Print the listing in full, exactly as it stands.

--- --- ---

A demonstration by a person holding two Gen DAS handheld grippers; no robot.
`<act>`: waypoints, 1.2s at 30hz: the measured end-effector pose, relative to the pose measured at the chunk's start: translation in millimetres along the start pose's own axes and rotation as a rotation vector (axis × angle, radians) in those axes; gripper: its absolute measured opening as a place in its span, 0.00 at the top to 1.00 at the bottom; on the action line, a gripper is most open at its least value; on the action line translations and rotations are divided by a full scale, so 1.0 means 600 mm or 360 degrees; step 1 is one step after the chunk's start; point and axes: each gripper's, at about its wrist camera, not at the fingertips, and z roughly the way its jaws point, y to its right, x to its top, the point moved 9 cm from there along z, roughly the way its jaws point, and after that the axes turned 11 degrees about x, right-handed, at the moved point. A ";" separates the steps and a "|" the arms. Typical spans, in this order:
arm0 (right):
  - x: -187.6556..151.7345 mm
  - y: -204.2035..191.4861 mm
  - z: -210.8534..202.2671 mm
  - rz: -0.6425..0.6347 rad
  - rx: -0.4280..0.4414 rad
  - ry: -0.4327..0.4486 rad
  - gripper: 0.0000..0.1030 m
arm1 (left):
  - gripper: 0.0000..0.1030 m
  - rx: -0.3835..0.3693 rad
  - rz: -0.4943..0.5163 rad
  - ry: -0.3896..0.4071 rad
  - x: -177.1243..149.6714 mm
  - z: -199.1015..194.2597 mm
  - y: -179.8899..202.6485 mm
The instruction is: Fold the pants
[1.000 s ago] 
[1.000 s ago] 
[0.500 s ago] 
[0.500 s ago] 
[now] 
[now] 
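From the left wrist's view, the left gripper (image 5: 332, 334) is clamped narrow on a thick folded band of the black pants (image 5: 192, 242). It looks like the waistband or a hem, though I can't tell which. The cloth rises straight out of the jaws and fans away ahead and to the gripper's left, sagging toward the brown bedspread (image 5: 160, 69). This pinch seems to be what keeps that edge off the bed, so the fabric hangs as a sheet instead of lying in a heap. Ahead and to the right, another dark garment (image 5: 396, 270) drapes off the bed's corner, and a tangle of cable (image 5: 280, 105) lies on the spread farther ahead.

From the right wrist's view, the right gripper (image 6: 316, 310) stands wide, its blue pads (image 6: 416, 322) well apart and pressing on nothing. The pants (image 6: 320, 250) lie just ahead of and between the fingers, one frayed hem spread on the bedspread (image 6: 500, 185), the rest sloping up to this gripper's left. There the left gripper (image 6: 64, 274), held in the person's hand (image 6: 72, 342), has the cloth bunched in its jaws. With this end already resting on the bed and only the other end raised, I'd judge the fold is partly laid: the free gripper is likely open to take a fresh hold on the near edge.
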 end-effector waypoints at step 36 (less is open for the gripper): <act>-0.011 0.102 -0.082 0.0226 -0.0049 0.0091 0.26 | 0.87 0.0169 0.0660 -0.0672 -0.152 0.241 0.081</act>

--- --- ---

Output
A demonstration by a person holding two Gen DAS handheld grippers; no robot.
`<act>`: waypoints, 1.2s at 30hz: the measured end-effector pose, relative to the pose measured at the chunk's start: translation in millimetres along the start pose's own axes and rotation as a rotation vector (axis × angle, radians) in those axes; gripper: its absolute measured opening as a place in its span, 0.00 at the top to 1.00 at the bottom; on the action line, a gripper is most open at its least value; on the action line translations and rotations are divided by a full scale, so 1.0 means 600 mm or 360 degrees; step 1 is one step after the chunk's start; point and axes: each gripper's, at about its wrist camera, not at the fingertips, and z roughly the way its jaws point, y to its right, x to its top, the point moved 9 cm from there along z, roughly the way its jaws point, and after that the axes turned 11 degrees about x, right-handed, at the moved point. A ";" separates the steps and a "|" the arms. Typical spans, in this order:
arm0 (right):
  - x: -187.6556..151.7345 mm
  - y: -204.2035..191.4861 mm
  - z: -210.8534..202.2671 mm
  - rz: -0.6425..0.6347 rad
  - rx: -0.4280..0.4414 rad
  - ry: -0.4327..0.4486 rad
  - gripper: 0.0000..0.1030 m
arm1 (left):
  - gripper: 0.0000..0.1030 m
  - rx: -0.3835..0.3693 rad
  - rz: -0.4943..0.5163 rad
  - ry: -0.3896..0.4071 rad
  - x: -177.1243..149.6714 mm
  - z: -199.1015..194.2597 mm
  - y: -179.8899..202.6485 mm
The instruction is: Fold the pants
[1.000 s ago] 
[1.000 s ago] 
[0.500 s ago] 
[0.500 s ago] 
[now] 
[now] 
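From the left wrist's view, the left gripper (image 5: 332, 334) is clamped narrow on a thick folded band of the black pants (image 5: 192, 242). It looks like the waistband or a hem, though I can't tell which. The cloth rises straight out of the jaws and fans away ahead and to the gripper's left, sagging toward the brown bedspread (image 5: 160, 69). This pinch seems to be what keeps that edge off the bed, so the fabric hangs as a sheet instead of lying in a heap. Ahead and to the right, another dark garment (image 5: 396, 270) drapes off the bed's corner, and a tangle of cable (image 5: 280, 105) lies on the spread farther ahead.

From the right wrist's view, the right gripper (image 6: 316, 310) stands wide, its blue pads (image 6: 416, 322) well apart and pressing on nothing. The pants (image 6: 320, 250) lie just ahead of and between the fingers, one frayed hem spread on the bedspread (image 6: 500, 185), the rest sloping up to this gripper's left. There the left gripper (image 6: 64, 274), held in the person's hand (image 6: 72, 342), has the cloth bunched in its jaws. With this end already resting on the bed and only the other end raised, I'd judge the fold is partly laid: the free gripper is likely open to take a fresh hold on the near edge.
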 end-effector waypoints at step 36 (less is open for the gripper): <act>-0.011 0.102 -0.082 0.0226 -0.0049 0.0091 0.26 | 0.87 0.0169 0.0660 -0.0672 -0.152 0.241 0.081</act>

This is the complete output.